====== The data

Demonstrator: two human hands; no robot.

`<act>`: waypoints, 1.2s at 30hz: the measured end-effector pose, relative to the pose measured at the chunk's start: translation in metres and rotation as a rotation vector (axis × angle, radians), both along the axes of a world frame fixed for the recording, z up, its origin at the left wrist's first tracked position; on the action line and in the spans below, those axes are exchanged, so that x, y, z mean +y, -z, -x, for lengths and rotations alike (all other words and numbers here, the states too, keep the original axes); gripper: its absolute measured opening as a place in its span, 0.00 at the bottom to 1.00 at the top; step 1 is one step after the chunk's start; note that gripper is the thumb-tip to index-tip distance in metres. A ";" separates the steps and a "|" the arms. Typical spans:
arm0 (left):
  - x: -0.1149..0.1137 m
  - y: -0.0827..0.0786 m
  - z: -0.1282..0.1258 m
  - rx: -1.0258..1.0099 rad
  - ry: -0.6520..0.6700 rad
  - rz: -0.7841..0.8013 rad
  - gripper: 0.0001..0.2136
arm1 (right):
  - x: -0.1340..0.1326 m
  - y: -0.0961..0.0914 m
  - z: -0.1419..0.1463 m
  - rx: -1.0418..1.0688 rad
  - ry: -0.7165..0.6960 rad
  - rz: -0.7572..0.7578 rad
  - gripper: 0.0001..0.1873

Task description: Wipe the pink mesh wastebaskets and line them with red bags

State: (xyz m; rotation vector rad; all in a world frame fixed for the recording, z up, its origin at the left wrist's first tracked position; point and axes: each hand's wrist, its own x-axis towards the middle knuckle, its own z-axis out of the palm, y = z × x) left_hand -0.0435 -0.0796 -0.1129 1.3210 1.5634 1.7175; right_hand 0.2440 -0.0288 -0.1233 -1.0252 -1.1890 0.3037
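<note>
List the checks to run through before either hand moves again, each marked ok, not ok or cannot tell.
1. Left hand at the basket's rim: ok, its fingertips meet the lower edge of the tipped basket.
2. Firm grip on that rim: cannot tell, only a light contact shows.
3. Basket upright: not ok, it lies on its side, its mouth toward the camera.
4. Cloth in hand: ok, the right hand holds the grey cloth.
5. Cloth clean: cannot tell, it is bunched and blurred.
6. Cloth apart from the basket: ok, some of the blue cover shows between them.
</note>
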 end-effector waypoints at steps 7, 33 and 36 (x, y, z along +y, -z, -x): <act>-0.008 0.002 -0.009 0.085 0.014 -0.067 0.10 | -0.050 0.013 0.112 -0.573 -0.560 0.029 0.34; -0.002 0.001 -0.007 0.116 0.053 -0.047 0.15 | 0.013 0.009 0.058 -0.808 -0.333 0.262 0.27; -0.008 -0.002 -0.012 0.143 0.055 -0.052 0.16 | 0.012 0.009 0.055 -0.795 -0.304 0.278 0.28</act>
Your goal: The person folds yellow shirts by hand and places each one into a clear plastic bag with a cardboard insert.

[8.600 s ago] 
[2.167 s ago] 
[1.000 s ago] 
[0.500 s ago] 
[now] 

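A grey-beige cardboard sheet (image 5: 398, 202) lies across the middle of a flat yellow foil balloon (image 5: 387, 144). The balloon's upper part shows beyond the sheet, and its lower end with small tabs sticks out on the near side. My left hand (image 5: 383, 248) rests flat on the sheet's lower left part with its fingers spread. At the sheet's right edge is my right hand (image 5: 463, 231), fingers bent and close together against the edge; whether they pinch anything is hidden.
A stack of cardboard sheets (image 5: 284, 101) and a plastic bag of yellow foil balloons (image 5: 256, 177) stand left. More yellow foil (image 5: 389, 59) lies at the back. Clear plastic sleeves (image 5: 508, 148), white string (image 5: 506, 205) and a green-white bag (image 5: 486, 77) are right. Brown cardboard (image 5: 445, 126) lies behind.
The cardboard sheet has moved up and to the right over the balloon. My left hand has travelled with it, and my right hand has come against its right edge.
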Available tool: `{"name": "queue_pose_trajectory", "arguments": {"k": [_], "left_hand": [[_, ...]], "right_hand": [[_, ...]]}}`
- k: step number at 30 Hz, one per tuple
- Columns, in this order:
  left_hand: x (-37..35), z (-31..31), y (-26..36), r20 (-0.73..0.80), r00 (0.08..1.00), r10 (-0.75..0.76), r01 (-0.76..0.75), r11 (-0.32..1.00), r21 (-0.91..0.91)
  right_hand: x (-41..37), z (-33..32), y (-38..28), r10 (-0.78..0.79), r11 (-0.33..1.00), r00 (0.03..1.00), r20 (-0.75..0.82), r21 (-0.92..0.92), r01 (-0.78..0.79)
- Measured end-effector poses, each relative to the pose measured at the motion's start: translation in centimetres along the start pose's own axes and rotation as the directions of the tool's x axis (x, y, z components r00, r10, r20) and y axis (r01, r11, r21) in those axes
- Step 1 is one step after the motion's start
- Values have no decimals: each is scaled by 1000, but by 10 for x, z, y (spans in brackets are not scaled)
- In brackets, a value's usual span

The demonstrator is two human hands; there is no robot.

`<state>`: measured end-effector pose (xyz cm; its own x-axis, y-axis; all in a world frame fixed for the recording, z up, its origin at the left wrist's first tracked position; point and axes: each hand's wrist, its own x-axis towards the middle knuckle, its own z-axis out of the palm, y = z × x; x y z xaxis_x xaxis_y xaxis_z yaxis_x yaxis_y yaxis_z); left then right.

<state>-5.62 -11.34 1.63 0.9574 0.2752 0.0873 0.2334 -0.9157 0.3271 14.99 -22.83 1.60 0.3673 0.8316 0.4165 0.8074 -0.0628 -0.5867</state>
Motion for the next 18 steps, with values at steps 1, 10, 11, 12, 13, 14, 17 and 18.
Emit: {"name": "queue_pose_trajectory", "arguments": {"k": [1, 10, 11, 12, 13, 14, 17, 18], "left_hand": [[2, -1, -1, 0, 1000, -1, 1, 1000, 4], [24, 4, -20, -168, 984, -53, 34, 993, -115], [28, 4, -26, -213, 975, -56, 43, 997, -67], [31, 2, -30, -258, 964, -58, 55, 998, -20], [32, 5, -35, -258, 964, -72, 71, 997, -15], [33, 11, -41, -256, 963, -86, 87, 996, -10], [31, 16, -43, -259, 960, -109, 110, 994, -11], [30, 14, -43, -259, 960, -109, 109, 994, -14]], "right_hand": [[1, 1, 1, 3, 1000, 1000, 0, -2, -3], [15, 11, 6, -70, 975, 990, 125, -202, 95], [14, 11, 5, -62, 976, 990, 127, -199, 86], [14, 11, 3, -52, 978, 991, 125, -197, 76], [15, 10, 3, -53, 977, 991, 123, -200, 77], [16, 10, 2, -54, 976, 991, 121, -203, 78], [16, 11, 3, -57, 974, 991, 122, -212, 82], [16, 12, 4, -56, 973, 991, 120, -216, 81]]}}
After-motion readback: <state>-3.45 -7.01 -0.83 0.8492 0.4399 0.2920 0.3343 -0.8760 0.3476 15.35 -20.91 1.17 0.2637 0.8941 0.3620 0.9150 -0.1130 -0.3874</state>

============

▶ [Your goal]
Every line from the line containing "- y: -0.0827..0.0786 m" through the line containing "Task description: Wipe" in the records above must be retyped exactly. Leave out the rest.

▶ [Final answer]
  - y: -0.0827..0.0786 m
  - z: -0.1282..0.1258 m
  - rx: -1.0258..1.0099 rad
  - ry: -0.6520..0.6700 rad
  - rz: -0.7841..0.8013 rad
  - gripper: 0.0001..0.2136
arm1 (right):
  - x: -0.1340..0.1326 m
  - y: -0.0961..0.0914 m
  - z: -0.1419..0.1463 m
  - rx: -1.0418..1.0688 rad
  - ry: -0.7165..0.6960 rad
  - rz: -0.7572..0.7578 rad
  - gripper: 0.0001..0.1873

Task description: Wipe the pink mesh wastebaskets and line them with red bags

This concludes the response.